La vie et les biens que la vie nous
donne ne possèdent pas de sens en soi. Ils sont vanités, ils se dissipent, se
diluent tant que nous ne les regardons pas dans leur origine qui est Dieu qui
donne aux choses leur beauté et leur consistance. Et, s’il en est ainsi, nous
devons user des biens de ce monde en ayant les yeux rivés sur Dieu pour
connaître sa volonté sur ce que nous usons. N’oublions pas Dieu, n’oublions pas
qu’un jour nous devrons rendre compte de notre attitude vis-à -vis des biens de
ce monde et que nous recevrons alors une réponse de Dieu qui sera une
récompense ou une punition. Que l’on use donc des biens de ce monde selon la
volonté de Dieu et non d’une autre manière.

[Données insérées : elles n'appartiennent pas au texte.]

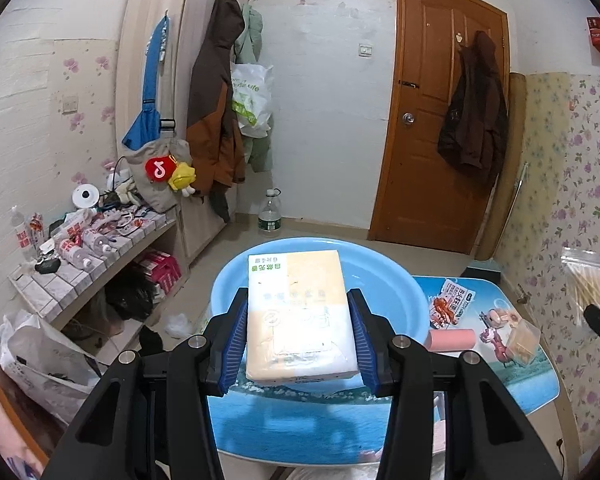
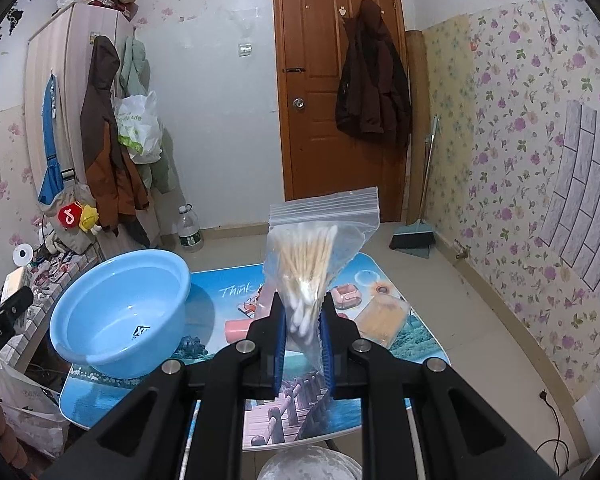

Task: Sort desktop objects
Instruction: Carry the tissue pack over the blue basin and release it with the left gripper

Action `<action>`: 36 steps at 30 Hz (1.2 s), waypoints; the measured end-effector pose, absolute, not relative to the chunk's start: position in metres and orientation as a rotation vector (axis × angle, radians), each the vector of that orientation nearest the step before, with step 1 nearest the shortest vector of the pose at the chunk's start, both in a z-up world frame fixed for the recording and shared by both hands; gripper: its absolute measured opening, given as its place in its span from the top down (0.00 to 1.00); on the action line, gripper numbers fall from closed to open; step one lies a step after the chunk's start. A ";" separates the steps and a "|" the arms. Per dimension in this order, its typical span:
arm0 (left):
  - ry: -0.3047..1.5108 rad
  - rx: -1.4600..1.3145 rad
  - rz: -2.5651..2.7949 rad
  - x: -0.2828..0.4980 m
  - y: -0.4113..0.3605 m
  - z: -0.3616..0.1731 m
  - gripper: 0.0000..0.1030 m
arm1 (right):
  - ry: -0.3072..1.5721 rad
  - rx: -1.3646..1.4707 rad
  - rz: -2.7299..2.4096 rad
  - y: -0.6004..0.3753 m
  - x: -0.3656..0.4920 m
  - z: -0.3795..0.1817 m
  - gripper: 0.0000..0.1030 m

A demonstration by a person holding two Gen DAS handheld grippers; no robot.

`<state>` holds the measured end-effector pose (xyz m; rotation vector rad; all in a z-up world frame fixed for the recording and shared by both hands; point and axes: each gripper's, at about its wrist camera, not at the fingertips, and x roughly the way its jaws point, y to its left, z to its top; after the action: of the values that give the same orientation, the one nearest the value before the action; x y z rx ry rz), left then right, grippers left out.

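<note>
Left gripper (image 1: 298, 336) clamps the tissue pack (image 1: 300, 316) above the basin (image 1: 400, 300), while right gripper (image 2: 302, 320) pinches a swab bag (image 2: 316, 248), apparently clear of the table (image 2: 400, 344).

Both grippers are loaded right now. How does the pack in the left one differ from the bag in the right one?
The flat cream-and-white wrapped tissue pack is opaque and block-shaped; the clear zip bag of cotton swabs is see-through and limp. The left gripper spans the pack's width with its jaws well apart; the right gripper pinches the bag's lower part nearly closed. The pack lies level, while the bag stands upright. Both are held above the picture-printed table.
</note>
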<state>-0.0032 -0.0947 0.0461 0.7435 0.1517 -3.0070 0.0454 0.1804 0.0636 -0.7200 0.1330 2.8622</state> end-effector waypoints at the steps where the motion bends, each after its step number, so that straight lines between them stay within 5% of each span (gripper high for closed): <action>1: 0.152 0.740 -3.008 -0.003 -0.095 0.046 0.56 | 0.131 -0.720 2.863 0.181 0.045 0.064 0.85; 22: 0.067 0.661 -3.022 -0.013 -0.118 0.081 0.56 | 0.078 -0.610 2.958 0.153 0.004 0.136 0.85; 36: 0.077 0.702 -3.001 -0.033 -0.137 0.073 0.56 | 0.067 -0.698 2.997 0.115 -0.033 0.123 0.85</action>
<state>-0.0333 -0.1365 0.0735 0.7025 0.0765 -3.0011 -0.0334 0.1148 0.1234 -0.6985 0.0674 2.9972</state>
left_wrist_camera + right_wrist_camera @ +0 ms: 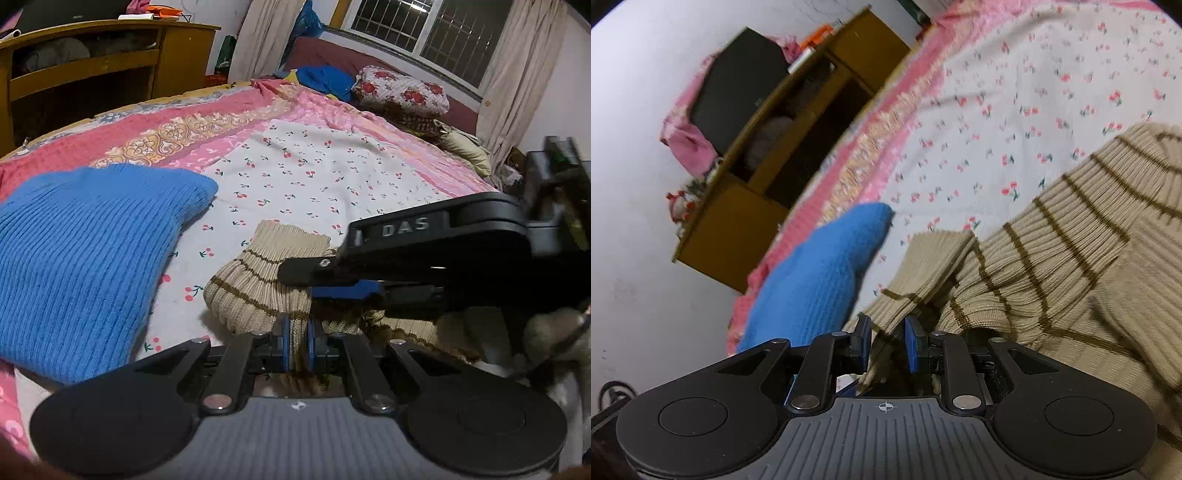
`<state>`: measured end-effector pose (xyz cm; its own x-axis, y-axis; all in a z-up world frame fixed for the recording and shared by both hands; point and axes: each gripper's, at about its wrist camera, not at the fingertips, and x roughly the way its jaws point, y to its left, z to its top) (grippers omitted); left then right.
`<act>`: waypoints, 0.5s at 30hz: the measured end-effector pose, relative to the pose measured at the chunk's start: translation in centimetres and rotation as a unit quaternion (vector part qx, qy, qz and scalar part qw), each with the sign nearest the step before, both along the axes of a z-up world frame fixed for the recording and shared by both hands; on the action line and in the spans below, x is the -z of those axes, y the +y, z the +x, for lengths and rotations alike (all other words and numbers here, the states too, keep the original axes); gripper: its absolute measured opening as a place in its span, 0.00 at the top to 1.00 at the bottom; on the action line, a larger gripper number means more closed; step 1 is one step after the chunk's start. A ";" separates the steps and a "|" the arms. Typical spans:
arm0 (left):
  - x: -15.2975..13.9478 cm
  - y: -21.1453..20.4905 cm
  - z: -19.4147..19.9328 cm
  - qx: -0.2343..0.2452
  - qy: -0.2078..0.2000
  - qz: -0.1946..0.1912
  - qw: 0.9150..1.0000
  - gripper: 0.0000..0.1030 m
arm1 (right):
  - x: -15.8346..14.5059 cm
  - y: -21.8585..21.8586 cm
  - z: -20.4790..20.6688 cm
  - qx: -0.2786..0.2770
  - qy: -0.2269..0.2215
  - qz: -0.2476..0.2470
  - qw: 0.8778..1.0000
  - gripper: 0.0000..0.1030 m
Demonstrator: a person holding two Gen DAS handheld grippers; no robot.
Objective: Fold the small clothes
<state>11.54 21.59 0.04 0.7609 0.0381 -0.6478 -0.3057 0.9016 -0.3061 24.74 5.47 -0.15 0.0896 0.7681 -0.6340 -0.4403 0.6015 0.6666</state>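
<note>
1. While you worked on the bed (332, 162), the beige striped sweater (255, 280) lay at about five o'clock on the cherry-print sheet (997, 110), with its cuffed sleeve end bunched toward the centre.
2. Your left gripper (298, 341) was clamped tight on a ridge of that beige knit; the blue pads (284, 339) pressed the fabric from both sides.
3. Your right gripper (886, 341) also pinched the sweater, its jaws nearly closed on a fold of striped knit near the sleeve, and it crossed in at three o'clock in the left wrist view.
4. A blue knit garment (85, 266) sat at nine o'clock, already looking folded, close beside the sweater but apart from it.
5. To do this fold well, you would likely have wanted both grips kept firm and level, so the sleeve carried over flat instead of rolling.
6. Ribbed knit stretches, so pulling the two hands apart risked dragging the body out of line; moving them together seemed safer.
7. Steering clear of the blue piece would have kept it tidy.
</note>
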 end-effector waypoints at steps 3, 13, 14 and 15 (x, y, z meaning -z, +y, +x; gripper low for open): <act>-0.1 -0.1 -0.3 0.003 -0.001 0.003 1.000 0.84 | 0.6 0.0 0.1 0.009 0.016 0.003 1.000 0.79; -0.6 -0.5 -0.3 0.017 0.002 0.011 1.000 0.84 | 0.3 0.6 0.3 0.034 0.005 0.003 0.999 0.87; -0.8 -0.5 -0.3 0.016 0.000 0.010 1.000 0.84 | 0.1 0.4 0.3 0.038 0.000 0.002 0.999 0.89; -0.9 -0.4 -0.3 0.015 -0.001 0.007 1.000 0.83 | -0.4 -0.1 0.3 0.044 -0.008 0.007 0.999 0.90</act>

Pour accomplir ce devoir, l’Église
souffre la persécution, l’incompréhension. Mais l’Église ne peut parler
autrement, elle doit inquiéter les hommes qui veulent dormir sur leurs biens,
sur leurs triomphes, sur leurs pouvoirs. L’Église se doit de dire, comme le
Christ dans l’Évangile d’aujourd’hui : « Insensés, vous ne savez donc
pas que vous devrez rendre compte à Dieu pour ces choses? Vous avez oublié que
les choses ont leur raison d’être, leur existence, leur consistance, leur
valeur, leur beauté, seulement parce que Dieu leur donne ces capacités!»
31/07/77, p.148-151, I-II.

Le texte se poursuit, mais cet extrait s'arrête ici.